Which brings us back to Mr. Finance. I understand the inclination of wanting to use a new tool that seems like magic. Artificial intelligence looks like you just entered Hogwarts. But it’s further away from Hogwarts and closer to a math and statistics faculty. These models are based on cold mathematics, nothing more, nothing less.
That doesn’t mean they’re not useful. On the contrary! But artificial intelligence is, in its essence, a tool. If an AI application doesn’t solve your problem, then you don’t have the wrong problem, but the wrong tool.
“If the only tool you have is a hammer, you tend to see every problem as a nail”
“But there are already AI-native products!”. Yes, but that’s not the foundation. It’s always about the problem you want to solve. The problem is the peak of the mountain you want to conquer, the solution is all the steps you take on the way up. AI-native only makes sense if the solution to the problem you’re facing is an AI-native stack. Otherwise, your non-solution will create more problems, throwing money and resources down the drain.

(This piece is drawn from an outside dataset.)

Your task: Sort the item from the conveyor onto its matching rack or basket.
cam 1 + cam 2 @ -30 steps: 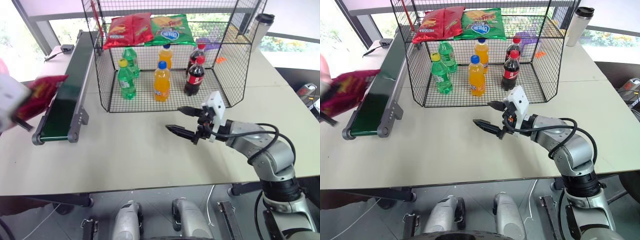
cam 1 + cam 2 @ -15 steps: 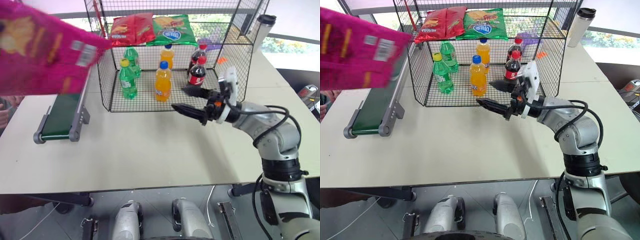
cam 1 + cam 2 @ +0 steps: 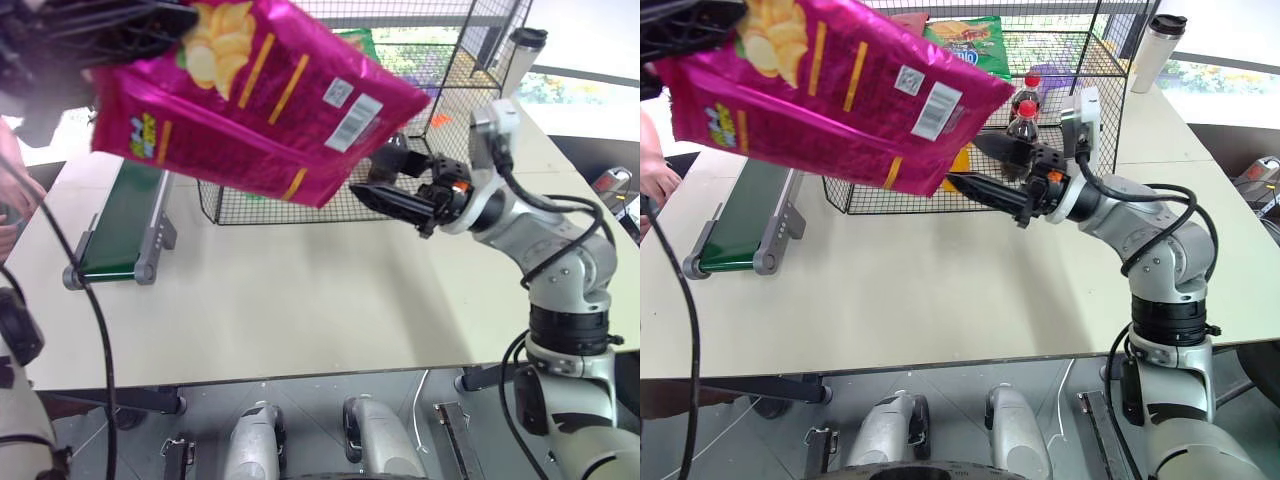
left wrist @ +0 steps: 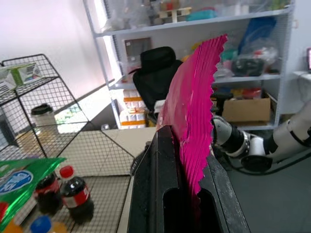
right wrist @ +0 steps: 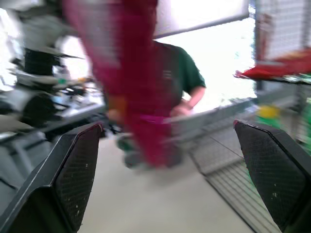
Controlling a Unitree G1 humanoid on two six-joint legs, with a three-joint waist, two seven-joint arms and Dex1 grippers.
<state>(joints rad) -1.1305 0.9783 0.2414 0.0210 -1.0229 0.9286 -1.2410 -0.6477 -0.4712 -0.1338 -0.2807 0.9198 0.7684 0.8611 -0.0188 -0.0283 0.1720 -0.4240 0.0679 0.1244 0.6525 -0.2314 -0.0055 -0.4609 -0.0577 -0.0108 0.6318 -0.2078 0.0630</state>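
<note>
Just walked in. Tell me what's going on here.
The robot's left claw is shut on the edge of a magenta chip bag, holding it in the air in front of the black wire cage. The right claw is wide open and empty, pointing toward the bag's lower corner. The green conveyor sits at the left, with a person's hand beside it.

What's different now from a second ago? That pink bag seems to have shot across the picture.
The left gripper, jaws shut on the pink chip bag, has swung it up from beside the conveyor and across, in front of the wire cage. The right gripper, jaws wide open, has risen toward the bag's lower edge. The conveyor, cage and bottles stayed put.
</note>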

A lot of the time it already breaks down with the definition of AI. When most people say “AI”, they mean large language models (LLMs). But AI as a field is much more diverse with many more possible applications.
LLMs are phenomenal helpers for creating prototypes of software products fast. But because they approximate to some mean, these software products are going to look similar. You can already see it with some website designs. Vibe-coded websites all give off, well, the same vibe. The good news is that many people can now create digital products. The bad news is that many people can now create digital products that are going to be similar to each other or just plain bad. But – and that’s where it gets exciting – the very good news is that putting in extra effort will propel you to a whole different level than before.
Fast-forward two years. I’m working on a different project at a different company. After going back and forth on the problem definition for a week, we finalize it. After all this work of drilling down to the core, the next question baffles me:
“How about an AI implementation – maybe a chatbot?”
Different company, same fallacy.
Which makes the point clear: play more video games and join the geekdom.
Just kidding. Video game companies also fall prey to this line of thinking.
Instead, before you implement artificial intelligence into your product because of its current hype, take a step back and look at the problem definition, then think from there. That’s when you will delight people and provide real value instead of an artificial one.